TASK GOAL:
Copy out, from the data below, each line in which the word "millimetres" occurs.

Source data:
----

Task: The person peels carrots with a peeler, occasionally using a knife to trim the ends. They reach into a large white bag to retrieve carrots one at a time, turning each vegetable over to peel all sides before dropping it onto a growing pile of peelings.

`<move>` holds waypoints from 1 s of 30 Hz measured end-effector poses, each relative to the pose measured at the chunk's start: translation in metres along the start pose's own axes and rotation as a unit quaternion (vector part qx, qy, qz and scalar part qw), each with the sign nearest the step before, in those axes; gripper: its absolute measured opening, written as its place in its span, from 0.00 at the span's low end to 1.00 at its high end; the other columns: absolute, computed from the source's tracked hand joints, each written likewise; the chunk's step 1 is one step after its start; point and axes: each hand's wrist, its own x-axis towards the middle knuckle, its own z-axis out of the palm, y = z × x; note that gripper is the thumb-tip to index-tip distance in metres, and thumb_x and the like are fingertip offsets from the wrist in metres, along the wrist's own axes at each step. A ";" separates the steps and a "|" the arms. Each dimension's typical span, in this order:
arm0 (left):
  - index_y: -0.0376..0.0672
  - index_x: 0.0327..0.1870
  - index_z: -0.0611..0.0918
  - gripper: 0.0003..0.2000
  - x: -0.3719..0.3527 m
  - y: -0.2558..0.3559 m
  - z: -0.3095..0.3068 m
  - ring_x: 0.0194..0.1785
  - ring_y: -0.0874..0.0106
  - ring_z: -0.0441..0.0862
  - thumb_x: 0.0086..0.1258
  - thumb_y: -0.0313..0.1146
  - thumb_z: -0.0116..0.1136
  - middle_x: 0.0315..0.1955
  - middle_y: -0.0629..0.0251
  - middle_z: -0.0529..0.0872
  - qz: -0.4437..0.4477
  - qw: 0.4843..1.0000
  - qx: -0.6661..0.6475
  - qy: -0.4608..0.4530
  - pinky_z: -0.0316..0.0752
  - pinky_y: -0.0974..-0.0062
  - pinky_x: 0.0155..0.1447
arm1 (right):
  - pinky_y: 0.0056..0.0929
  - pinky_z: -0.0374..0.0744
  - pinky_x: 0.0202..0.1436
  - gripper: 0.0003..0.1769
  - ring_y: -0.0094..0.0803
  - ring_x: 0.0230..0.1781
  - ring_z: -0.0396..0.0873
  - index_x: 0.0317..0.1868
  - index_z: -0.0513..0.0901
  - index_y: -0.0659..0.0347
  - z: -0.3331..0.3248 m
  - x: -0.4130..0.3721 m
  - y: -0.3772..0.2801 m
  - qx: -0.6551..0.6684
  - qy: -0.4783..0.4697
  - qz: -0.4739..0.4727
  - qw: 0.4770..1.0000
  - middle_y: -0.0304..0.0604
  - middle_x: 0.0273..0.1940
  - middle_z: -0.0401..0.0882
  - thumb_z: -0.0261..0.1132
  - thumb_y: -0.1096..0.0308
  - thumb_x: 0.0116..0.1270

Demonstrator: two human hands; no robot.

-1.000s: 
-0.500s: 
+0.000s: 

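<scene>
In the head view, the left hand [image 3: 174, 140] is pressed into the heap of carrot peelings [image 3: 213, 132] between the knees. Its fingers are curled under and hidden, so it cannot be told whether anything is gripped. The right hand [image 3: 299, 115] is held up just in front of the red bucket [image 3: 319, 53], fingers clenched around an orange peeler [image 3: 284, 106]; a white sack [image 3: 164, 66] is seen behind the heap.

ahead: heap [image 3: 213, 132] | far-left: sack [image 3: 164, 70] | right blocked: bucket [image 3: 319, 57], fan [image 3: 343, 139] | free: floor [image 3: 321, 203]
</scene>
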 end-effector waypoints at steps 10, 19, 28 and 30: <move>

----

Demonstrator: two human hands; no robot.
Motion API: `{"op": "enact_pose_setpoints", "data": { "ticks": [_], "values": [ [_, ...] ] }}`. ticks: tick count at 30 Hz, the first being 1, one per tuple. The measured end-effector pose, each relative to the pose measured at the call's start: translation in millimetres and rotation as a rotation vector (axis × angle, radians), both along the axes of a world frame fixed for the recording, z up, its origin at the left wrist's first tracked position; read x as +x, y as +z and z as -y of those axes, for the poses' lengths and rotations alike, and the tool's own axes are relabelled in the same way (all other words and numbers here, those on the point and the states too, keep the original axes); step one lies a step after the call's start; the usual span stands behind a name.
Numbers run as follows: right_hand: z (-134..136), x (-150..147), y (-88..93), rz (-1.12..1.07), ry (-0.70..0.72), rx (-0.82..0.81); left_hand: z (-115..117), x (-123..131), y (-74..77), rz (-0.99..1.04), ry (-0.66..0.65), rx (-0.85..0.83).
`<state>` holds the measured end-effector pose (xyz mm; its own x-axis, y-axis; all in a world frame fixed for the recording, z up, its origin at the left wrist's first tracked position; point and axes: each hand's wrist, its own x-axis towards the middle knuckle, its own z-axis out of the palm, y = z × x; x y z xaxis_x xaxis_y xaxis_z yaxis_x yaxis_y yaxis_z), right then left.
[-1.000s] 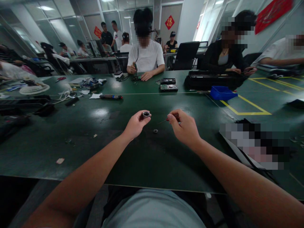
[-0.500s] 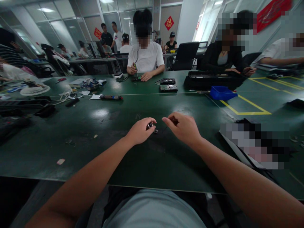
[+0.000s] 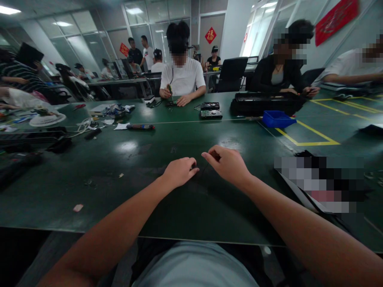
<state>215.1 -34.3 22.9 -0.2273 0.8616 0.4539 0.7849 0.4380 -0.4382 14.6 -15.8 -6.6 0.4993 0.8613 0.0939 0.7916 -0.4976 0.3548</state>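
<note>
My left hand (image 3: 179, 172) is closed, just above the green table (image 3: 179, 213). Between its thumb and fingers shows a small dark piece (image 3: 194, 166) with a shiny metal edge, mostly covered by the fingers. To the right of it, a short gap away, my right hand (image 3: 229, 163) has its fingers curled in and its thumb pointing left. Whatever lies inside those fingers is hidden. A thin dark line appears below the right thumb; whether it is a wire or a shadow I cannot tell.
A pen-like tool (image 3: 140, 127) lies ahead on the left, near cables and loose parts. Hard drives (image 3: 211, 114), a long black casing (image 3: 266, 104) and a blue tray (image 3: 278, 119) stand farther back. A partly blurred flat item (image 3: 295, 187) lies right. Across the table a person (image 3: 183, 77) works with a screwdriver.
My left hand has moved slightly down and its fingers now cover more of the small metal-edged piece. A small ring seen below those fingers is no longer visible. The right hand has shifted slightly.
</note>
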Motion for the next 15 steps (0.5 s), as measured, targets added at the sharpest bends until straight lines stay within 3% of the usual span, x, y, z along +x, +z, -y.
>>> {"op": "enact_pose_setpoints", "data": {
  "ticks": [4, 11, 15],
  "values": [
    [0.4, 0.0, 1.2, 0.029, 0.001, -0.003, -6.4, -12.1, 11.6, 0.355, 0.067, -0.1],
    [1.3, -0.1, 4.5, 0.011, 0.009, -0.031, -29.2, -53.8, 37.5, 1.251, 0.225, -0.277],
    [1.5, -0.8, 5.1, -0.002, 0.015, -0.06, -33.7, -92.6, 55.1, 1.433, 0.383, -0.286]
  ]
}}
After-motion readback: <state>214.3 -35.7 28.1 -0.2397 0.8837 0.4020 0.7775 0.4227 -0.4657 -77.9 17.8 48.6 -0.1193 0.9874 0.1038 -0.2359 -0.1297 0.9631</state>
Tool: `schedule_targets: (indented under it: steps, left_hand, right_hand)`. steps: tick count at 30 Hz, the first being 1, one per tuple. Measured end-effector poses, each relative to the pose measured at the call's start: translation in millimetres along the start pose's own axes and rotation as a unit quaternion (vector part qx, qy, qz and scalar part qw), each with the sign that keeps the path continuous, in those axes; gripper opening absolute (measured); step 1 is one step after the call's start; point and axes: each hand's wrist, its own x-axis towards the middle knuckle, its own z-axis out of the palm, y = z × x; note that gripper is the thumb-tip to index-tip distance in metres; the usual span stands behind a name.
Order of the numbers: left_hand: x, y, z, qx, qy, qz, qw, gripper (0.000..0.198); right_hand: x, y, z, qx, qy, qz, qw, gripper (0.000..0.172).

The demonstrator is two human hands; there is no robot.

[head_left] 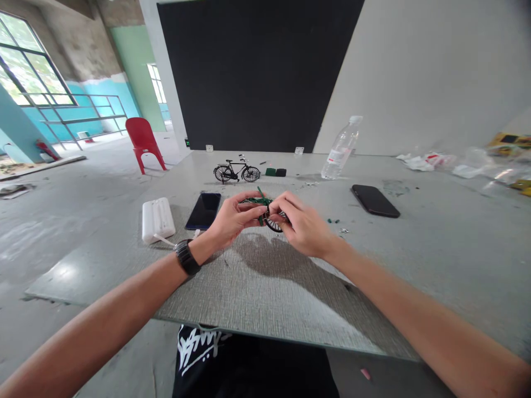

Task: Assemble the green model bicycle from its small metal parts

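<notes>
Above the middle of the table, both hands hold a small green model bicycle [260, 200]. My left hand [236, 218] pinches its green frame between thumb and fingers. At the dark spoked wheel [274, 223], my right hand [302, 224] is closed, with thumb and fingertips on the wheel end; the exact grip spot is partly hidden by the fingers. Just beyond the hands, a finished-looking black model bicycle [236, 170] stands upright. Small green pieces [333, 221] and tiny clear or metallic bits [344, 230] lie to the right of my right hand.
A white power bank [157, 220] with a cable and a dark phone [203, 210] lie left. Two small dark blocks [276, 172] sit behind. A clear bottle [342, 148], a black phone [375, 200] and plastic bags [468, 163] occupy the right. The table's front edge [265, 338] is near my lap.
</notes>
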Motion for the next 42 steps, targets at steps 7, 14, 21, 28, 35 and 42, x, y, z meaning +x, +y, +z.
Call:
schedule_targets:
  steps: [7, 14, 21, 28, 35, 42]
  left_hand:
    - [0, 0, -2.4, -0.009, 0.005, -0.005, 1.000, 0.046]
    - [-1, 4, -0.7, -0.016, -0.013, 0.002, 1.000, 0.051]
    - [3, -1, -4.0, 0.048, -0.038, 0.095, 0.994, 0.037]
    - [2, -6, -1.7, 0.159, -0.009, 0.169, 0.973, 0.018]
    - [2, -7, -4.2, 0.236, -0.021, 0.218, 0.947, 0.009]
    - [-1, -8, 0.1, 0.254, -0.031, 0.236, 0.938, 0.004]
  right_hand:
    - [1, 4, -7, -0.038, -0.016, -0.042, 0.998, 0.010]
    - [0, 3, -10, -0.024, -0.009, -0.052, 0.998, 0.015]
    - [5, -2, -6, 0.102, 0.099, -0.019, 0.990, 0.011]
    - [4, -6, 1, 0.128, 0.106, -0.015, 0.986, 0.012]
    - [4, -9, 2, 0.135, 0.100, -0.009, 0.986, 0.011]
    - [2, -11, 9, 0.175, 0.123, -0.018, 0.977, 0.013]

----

ANSWER BOX:
Motion API: `{"op": "enact_pose_setpoints", "data": { "ticks": [_], "values": [ [_, ...] ] }}`. ticks: tick count at 30 Hz, the first being 1, one per tuple. The measured end-effector pose, each relative to the pose measured at the call's start: translation in millimetres and rotation as a rotation vector (axis × angle, radians), both along the axes of a world frame fixed for the recording, z up, its origin at the left wrist's first tracked position; read x as +x, y as +z and z as -y of those axes, for the poses' lengths and rotations alike, and the tool's own axes are relabelled in the same way (all other words and numbers here, those on the point and the states too, keep the original axes); step one lies a step after the call's start; the usual span stands behind a name.
Tool: `schedule_targets: (indented under it: steps, left_hand, right_hand)`. steps: tick count at 30 Hz, the first being 1, one per tuple. Measured end-effector poses, each relative to the pose measured at the call's start: translation in millimetres along the start pose's own axes and rotation as a unit quaternion (vector part qx, qy, qz and scalar part qw), each with the sign that keeps the path continuous, in those axes; gripper opening absolute (measured); step 1 is one step after the call's start; point and axes: each hand's wrist, its own x-axis towards the middle knuckle, its own z-axis out of the palm, y = z × x; note that gripper is the thumb-tip to index-tip distance in metres; the usual span stands behind a name.

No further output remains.